**Assigned task:**
Return each line of the material verbatim.

**Data section:**
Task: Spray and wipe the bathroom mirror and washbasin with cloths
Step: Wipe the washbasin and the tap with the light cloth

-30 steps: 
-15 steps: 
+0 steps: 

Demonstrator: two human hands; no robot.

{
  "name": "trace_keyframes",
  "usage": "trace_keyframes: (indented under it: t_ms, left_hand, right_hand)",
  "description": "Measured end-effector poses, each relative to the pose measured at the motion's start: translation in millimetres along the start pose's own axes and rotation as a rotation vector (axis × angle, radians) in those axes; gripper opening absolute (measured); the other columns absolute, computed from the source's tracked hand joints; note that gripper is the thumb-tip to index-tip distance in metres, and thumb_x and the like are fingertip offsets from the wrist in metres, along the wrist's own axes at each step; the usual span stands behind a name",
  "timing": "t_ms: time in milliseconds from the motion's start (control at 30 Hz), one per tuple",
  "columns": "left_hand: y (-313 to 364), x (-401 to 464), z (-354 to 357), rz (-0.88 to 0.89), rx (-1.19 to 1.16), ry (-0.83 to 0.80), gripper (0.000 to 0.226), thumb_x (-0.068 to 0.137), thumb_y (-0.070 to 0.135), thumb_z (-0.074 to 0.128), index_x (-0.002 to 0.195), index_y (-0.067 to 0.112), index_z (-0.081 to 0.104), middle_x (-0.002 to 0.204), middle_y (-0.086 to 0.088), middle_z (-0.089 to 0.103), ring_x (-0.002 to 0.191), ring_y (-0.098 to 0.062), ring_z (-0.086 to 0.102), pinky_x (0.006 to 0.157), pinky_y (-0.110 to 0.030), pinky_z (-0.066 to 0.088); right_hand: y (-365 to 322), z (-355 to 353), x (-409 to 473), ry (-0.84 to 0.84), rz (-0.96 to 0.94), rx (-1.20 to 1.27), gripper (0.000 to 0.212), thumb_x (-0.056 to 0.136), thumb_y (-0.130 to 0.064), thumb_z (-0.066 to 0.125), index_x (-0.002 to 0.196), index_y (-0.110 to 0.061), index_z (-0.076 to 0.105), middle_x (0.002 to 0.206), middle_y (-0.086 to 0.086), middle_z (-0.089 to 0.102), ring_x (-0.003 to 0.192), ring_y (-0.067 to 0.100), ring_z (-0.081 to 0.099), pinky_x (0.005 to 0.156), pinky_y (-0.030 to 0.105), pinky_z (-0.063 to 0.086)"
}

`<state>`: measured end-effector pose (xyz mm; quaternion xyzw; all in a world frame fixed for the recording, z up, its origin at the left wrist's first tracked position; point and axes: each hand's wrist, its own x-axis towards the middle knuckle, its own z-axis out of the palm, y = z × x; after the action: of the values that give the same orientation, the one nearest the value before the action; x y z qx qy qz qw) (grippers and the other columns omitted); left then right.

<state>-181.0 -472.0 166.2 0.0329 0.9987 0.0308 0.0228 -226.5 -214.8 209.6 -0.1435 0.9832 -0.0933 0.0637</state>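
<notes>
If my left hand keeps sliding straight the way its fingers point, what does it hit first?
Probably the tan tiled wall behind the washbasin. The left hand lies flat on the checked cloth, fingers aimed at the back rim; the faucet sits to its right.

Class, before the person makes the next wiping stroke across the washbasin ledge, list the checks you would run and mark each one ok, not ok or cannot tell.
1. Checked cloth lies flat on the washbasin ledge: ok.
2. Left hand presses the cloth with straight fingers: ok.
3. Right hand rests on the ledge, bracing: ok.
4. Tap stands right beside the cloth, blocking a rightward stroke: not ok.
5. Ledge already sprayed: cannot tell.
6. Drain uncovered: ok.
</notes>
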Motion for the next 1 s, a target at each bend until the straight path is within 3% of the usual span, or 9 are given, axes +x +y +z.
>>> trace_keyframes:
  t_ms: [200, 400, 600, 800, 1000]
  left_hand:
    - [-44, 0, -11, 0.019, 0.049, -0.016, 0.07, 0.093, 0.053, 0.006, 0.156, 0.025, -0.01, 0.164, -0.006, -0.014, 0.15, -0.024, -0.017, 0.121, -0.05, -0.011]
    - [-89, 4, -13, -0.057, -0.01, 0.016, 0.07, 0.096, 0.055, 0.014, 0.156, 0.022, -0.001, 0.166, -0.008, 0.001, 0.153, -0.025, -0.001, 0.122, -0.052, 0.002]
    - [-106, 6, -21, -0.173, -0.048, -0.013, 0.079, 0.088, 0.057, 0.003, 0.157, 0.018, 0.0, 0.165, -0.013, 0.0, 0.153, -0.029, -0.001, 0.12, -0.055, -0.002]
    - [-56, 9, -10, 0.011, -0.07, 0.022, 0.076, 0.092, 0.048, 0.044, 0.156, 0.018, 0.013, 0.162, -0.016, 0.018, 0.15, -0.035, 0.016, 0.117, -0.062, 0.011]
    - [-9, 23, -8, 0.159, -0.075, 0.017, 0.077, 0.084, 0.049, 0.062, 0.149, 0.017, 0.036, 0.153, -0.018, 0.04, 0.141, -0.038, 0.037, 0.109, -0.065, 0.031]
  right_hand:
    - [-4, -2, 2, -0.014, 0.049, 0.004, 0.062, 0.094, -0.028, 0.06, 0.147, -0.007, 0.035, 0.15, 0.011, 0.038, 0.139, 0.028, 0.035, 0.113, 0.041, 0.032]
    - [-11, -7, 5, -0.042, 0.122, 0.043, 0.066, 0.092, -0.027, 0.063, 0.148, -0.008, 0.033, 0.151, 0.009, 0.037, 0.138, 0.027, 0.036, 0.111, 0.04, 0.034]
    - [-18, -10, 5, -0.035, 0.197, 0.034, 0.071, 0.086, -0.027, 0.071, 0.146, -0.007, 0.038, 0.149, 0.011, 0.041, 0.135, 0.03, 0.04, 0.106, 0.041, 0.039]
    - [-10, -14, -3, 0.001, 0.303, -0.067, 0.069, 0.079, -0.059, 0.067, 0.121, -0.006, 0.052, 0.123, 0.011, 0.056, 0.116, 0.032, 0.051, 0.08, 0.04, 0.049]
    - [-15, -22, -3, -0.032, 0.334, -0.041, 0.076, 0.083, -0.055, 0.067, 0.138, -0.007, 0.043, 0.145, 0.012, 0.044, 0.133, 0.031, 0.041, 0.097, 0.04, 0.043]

**Your solution:**
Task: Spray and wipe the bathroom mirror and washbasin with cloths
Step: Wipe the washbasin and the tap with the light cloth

-30 steps: 
-15 steps: 
+0 steps: 

Demonstrator: two human hands; no robot.

{
  "name": "trace_keyframes",
  "usage": "trace_keyframes: (indented under it: t_ms, left_hand, right_hand)",
  "description": "Measured end-effector poses, each relative to the pose measured at the motion's start: translation in millimetres along the start pose's own axes and rotation as a rotation vector (axis × angle, radians) in those axes; gripper opening absolute (measured); the other columns absolute, computed from the source's tracked hand joints; note that gripper is the thumb-tip to index-tip distance in metres, and thumb_x and the like are fingertip offsets from the wrist in metres, along the wrist's own axes at each step; the usual span stands behind a name",
  "timing": "t_ms: time in milliseconds from the motion's start (control at 30 Hz), one per tuple",
  "columns": "left_hand: y (-313 to 364), x (-401 to 464), z (-354 to 357), rz (-0.88 to 0.89), rx (-1.19 to 1.16), ry (-0.83 to 0.80), gripper (0.000 to 0.226), thumb_x (-0.068 to 0.137), thumb_y (-0.070 to 0.135), thumb_z (-0.074 to 0.128), index_x (-0.002 to 0.195), index_y (-0.067 to 0.112), index_z (-0.081 to 0.104), middle_x (-0.002 to 0.204), middle_y (-0.086 to 0.088), middle_z (-0.089 to 0.103), ring_x (-0.002 to 0.191), ring_y (-0.098 to 0.062), ring_z (-0.086 to 0.102), pinky_x (0.006 to 0.157), pinky_y (-0.110 to 0.030), pinky_z (-0.066 to 0.088); right_hand: y (-365 to 322), z (-355 to 353), x (-409 to 473), ry (-0.84 to 0.84), rz (-0.96 to 0.94), rx (-1.20 to 1.27), gripper (0.000 to 0.212), thumb_x (-0.056 to 0.136), thumb_y (-0.130 to 0.064), thumb_z (-0.066 to 0.125), index_x (-0.002 to 0.196), index_y (-0.110 to 0.061), index_z (-0.076 to 0.105), middle_x (0.002 to 0.206), middle_y (-0.086 to 0.086), middle_z (-0.089 to 0.102), ring_x (-0.003 to 0.192), ring_y (-0.067 to 0.100), ring_z (-0.081 to 0.099), pinky_x (0.005 to 0.156), pinky_y (-0.030 to 0.105), pinky_z (-0.063 to 0.086)"
}

`<state>`: measured end-effector pose (xyz mm; quaternion xyzw; all in a world frame fixed for the recording, z up, its origin at the left wrist's first tracked position; point and axes: each hand's wrist, its own x-axis towards the middle knuckle, its own z-axis out of the palm, y = z × x; after the action: of the values that give the same orientation, the one nearest the value before the action; x y z qx qy qz qw) (grippers and the other columns omitted); left then right.

<state>-181.0 -472.0 166.2 0.0329 0.9987 0.0308 0.0228 -226.5 -214.8 209.6 -0.1435 0.9832 -0.0933 0.0637</state>
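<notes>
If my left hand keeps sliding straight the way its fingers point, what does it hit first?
Probably the tan tiled wall behind the washbasin. The left hand lies flat on the checked cloth, fingers aimed at the back rim; the faucet sits to its right.

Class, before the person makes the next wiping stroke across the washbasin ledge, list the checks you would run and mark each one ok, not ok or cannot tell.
1. Checked cloth lies flat on the washbasin ledge: ok.
2. Left hand presses the cloth with straight fingers: ok.
3. Right hand rests on the ledge, bracing: ok.
4. Tap stands right beside the cloth, blocking a rightward stroke: not ok.
5. Ledge already sprayed: cannot tell.
6. Drain uncovered: ok.
</notes>
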Motion for the next 1 s, a target at each bend until the straight path is within 3% of the usual span, or 9 are given, axes +x +y +z.
>>> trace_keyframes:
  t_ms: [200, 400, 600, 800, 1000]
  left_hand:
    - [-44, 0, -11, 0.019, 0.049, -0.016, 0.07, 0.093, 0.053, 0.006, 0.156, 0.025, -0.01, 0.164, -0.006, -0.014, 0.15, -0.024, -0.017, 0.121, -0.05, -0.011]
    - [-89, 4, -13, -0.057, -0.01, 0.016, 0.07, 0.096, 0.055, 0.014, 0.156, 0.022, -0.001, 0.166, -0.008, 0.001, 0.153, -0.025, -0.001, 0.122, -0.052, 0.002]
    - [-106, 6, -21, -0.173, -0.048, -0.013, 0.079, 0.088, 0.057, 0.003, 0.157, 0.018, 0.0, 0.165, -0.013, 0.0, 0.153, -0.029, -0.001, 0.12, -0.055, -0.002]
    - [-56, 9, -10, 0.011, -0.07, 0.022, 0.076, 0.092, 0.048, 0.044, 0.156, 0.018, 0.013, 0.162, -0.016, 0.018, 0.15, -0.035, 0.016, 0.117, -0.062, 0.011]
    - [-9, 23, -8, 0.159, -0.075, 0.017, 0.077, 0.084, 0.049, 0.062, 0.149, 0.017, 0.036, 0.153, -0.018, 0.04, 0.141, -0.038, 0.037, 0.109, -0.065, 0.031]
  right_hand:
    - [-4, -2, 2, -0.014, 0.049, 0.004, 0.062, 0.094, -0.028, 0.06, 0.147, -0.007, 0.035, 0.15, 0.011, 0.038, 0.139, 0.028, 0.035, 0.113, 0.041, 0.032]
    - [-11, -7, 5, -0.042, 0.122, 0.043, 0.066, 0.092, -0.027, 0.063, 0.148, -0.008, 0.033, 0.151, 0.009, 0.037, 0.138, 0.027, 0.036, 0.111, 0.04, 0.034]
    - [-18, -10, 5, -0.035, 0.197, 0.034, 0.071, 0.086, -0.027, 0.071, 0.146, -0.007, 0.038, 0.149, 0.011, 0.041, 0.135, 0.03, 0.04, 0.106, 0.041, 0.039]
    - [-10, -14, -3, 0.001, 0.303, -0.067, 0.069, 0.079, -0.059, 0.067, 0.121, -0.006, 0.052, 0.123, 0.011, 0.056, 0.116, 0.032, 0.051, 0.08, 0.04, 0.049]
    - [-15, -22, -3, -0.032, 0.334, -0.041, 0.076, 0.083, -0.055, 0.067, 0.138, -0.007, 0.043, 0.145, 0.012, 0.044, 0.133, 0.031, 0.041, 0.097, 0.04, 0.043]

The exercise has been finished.